Xavier Koenig, en effet, n’est pas un simple apprenti comme il en existe des milliers en France. Il a reçu en 2012 la distinction de meilleur apprenti de France. Un titre organisé par la société des Meilleurs ouvriers de France, à laquelle appartient de fait Philippe Etchebest en tant que titulaire de ce titre. Durant la participation à ce concours, Xavier Koenig travaillait pour Olivier Nasti, chef deux étoiles, lui aussi meilleur ouvrier de France, qui avait repéré Koenig lors du concours régional du MAF. Nos deux MOF, comme on dit dans le milieu, se connaissent certainement puisqu’ils sont tous deux membres du conseil d’orientation de l’école privée Ferrandi (dont les coûts de scolarité atteignent 8 748 euros pour un CAP de cuisine) [3]. Cette année, c’est d’ailleurs Etchebest qui s’est occupé de la remise du titre du MAF (meilleur apprenti de France) dans la catégorie cuisine [4].
Plus intéressant encore, nous apprenons de la bouche de Xavier Koenig, lors d’un entretien pour un magazine, que la société des Meilleurs ouvriers de France l’a informé par mail que la chaîne M6 recherchait des candidats pour son émission Objectif Top Chef [5]. Détail qui a évidement son importance et qui tendrait à prouver que cette société était intéressée par l’émission phare de la chaîne. Doit-on donc voir une coïncidence dans l’arrivée cette année du meilleur ouvrier de France Philippe Etchebest dans l’émission (en tant que grand chef en charge de sélectionner l’apprenti qui participera à Top Chef parmi les professionnels) ? Doit-on considérer qu’il y a donc eu dès le commencement du concours un conflit d’intérêt, puisque la plupart des candidats ayant participé n’avaient probablement aucun lien avec la société des MOF ? Est-ce que ceci est de nature à nous expliquer le comportement parfois peu compréhensible du jury ?

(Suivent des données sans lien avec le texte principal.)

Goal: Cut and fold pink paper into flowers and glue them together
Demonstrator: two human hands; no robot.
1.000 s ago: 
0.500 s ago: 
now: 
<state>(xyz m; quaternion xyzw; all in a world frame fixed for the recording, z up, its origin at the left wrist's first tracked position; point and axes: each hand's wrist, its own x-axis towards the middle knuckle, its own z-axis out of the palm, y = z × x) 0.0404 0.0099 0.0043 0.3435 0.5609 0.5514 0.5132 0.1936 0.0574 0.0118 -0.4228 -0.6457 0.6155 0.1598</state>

Michel Sarran, autre juré du concours, nous explique dans un autre entretien, qu’il considère que Top Chef s’apparente plus dans son esprit au fameux MOF qu’à un simple « radio crochet » culinaire [6]. Au vu de ce que nous venons de constater dans cet article, nous ne pouvons effectivement que lui donner entièrement raison puisque le mode de fonctionnement de cette émission est en accord total avec l’esprit du petit monde de la gastronomie.
Bien que nos grands chefs nous expliquent partout que seul le travail, l’abnégation et le talent priment dans les métiers culinaires, dans les faits, la vérité est tout autre, puisque ces qualités ne sont rien sans la puissance des réseaux, du parrainage et de la cooptation si chère à nos grands chefs. Puissance des réseaux en totale symbiose avec l’esprit maçonnique dont sont imprégné nos grands chefs, comme le démontrent aisément les logos de leurs nombreuses associations. Et c’est exactement ce que nous a publiquement dévoilé cette année l’émission de M6.